First Digital Pathology Solution Receives FDA Clearance
By Medimaging International staff writers
Posted on 25 Apr 2017
Image: A pathologist using the new digital pathology solution (Photo courtesy of Royal Philips).
After evaluating data from a clinical study including around 2,000 surgical pathology cases, the US FDA has cleared the first digital pathology solution for primary diagnostic use in the U.S.

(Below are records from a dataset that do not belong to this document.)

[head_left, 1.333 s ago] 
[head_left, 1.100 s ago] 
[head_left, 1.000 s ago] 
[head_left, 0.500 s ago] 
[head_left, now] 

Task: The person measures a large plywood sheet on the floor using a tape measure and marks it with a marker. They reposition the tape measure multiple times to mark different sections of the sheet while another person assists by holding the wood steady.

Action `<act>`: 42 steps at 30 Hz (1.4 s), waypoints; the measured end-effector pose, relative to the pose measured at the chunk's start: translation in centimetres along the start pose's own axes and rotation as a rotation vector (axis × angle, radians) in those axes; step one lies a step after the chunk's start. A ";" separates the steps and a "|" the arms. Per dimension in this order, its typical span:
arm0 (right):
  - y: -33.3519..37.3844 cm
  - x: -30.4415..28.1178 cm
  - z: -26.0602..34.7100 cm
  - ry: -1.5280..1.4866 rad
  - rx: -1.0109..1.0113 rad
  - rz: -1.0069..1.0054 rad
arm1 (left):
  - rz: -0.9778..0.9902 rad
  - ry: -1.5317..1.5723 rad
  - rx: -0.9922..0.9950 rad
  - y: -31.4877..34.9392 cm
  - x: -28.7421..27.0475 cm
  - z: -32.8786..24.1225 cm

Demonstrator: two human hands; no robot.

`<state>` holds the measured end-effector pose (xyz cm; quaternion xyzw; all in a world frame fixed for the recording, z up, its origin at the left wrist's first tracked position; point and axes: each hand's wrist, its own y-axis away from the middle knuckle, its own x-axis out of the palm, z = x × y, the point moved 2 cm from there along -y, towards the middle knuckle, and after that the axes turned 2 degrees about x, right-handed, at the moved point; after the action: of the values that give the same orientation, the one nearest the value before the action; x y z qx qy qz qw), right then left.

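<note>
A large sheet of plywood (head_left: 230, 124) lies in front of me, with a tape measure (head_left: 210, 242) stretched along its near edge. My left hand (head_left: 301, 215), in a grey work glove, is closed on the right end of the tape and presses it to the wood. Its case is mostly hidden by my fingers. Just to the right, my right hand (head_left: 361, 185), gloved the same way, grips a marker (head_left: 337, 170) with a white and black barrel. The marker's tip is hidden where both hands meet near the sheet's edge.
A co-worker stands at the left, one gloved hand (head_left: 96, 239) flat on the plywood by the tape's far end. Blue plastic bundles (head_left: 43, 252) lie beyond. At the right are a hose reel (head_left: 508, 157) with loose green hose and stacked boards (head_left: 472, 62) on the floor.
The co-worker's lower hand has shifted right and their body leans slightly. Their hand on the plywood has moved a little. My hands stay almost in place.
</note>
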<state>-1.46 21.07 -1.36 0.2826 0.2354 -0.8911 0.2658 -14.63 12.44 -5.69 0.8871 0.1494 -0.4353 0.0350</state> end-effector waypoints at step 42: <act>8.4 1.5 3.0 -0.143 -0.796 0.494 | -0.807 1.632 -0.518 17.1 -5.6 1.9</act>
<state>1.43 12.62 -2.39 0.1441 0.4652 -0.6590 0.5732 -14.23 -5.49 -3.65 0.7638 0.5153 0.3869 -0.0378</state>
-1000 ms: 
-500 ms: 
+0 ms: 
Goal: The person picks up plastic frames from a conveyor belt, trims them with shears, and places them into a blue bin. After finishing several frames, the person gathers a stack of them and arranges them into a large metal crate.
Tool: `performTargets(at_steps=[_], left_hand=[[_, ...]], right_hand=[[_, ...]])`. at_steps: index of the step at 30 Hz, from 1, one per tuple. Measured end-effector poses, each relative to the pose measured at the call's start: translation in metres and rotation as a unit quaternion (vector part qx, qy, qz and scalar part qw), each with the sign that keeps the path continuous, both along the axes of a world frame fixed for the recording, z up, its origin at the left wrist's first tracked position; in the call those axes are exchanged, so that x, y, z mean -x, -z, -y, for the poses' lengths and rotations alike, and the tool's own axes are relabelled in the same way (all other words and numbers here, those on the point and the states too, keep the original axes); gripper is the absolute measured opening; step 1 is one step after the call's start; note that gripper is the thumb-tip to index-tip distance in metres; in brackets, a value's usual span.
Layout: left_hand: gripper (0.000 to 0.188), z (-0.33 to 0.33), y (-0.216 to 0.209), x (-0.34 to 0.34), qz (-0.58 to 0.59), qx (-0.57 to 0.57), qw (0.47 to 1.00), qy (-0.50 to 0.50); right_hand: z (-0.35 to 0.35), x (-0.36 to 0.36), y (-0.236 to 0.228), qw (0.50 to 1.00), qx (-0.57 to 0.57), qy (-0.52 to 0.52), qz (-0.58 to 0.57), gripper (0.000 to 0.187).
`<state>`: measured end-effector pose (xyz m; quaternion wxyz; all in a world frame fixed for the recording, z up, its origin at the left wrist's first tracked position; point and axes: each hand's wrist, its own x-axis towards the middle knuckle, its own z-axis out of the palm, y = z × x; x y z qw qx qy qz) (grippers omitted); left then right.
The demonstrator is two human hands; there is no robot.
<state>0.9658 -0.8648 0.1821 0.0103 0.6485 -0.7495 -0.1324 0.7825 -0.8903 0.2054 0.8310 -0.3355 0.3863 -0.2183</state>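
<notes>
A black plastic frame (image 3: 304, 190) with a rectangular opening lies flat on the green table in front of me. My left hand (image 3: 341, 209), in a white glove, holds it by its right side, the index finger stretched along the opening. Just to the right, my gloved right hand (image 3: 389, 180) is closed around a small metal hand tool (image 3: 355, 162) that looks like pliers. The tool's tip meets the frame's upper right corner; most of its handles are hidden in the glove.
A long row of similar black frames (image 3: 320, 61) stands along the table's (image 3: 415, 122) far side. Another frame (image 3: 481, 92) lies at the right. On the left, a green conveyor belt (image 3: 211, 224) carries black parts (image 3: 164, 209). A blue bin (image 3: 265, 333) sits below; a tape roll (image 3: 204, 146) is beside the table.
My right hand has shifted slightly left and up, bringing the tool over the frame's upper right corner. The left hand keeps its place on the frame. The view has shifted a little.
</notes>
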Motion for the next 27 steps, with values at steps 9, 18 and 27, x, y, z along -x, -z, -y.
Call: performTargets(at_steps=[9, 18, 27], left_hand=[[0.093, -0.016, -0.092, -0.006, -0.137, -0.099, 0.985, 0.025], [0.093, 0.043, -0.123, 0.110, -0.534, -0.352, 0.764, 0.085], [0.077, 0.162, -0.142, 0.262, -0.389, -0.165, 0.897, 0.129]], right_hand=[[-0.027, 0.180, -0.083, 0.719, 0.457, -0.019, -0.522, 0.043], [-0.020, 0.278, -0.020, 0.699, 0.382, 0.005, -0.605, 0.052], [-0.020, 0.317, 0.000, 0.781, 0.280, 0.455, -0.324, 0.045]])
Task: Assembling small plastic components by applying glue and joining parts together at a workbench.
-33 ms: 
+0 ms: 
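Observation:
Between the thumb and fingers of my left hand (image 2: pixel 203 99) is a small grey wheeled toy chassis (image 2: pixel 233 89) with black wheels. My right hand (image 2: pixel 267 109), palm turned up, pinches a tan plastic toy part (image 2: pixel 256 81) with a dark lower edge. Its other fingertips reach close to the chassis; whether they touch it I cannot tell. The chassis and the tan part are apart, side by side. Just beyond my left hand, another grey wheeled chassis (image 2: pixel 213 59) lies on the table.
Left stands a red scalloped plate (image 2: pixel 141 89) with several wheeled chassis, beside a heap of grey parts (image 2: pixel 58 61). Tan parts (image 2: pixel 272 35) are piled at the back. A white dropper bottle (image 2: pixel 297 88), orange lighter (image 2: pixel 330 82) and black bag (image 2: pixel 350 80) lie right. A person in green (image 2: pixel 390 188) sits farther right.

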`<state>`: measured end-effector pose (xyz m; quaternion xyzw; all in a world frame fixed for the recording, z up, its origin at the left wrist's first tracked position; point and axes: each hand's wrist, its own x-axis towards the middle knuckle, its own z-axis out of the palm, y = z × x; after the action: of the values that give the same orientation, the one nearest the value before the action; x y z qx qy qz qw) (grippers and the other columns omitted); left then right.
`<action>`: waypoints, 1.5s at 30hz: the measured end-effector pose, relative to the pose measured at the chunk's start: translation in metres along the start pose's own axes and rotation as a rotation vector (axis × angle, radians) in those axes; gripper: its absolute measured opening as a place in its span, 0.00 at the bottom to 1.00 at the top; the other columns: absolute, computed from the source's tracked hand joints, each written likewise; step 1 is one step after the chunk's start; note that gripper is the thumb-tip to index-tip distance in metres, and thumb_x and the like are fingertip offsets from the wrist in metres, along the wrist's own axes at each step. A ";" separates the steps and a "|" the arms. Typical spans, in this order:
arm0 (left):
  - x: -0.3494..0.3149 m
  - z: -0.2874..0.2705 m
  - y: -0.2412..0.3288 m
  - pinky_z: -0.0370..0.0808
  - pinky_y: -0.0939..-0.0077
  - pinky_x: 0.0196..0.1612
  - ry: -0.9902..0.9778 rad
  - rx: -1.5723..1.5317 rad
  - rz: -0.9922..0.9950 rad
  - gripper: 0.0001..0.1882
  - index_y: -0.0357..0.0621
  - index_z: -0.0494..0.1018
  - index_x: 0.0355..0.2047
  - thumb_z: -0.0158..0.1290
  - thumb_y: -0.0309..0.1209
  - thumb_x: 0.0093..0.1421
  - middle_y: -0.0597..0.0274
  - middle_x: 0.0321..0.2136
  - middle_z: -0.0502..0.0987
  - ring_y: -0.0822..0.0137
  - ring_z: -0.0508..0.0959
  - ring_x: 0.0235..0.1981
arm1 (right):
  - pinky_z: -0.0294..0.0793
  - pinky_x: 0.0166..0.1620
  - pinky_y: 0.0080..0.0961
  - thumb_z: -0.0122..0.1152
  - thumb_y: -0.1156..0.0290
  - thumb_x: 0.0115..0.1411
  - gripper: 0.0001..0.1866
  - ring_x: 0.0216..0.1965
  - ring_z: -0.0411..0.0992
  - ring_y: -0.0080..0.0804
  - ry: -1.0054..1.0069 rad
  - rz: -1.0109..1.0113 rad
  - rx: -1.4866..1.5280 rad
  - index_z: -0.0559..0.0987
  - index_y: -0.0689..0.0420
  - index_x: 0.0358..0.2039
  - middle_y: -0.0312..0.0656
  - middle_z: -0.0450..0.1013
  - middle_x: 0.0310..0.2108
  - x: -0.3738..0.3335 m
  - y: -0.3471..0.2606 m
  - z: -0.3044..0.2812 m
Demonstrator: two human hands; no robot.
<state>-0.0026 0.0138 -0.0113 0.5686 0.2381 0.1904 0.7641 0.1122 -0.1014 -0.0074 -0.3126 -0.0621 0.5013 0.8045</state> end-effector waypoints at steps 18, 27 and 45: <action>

Digital pathology can help pathologists view and diagnose digital images of surgical pathology slides, streamline workflows in pathology departments, and increase collaboration and diagnostic confidence.
The US Food and Drug Administration (FDA) approval will now enable Royal Philips to market its IntelliSite Pathology Solution for the digital pathology lab.
As cancer cases increase, pathology services need to deal with an increasing number and complexity of tests for cancer care. Digital pathology has already helped increase efficiency in the primary diagnosis of histopathology images outside the U.S. since 2014.
The Philips IntelliSite Pathology solution automates the creation, viewing and management of digital pathology images and includes advanced software tools that help manage information sharing, and other services. Digital pathology can also use computational pathology tools that provide more accurate image analysis, and predictive health management.
General Manager of Philips Digital Pathology Solutions, Russ Granzow, said, “Not only will it promote increased efficiencies and collaboration between pathologists, but it also opens a complete new dimension towards computational pathology which aims to increase accuracies and ultimately enhance patient care. The clearance for Philips IntelliSite Pathology Solution marks a major milestone for innovation in pathology services in the U.S.”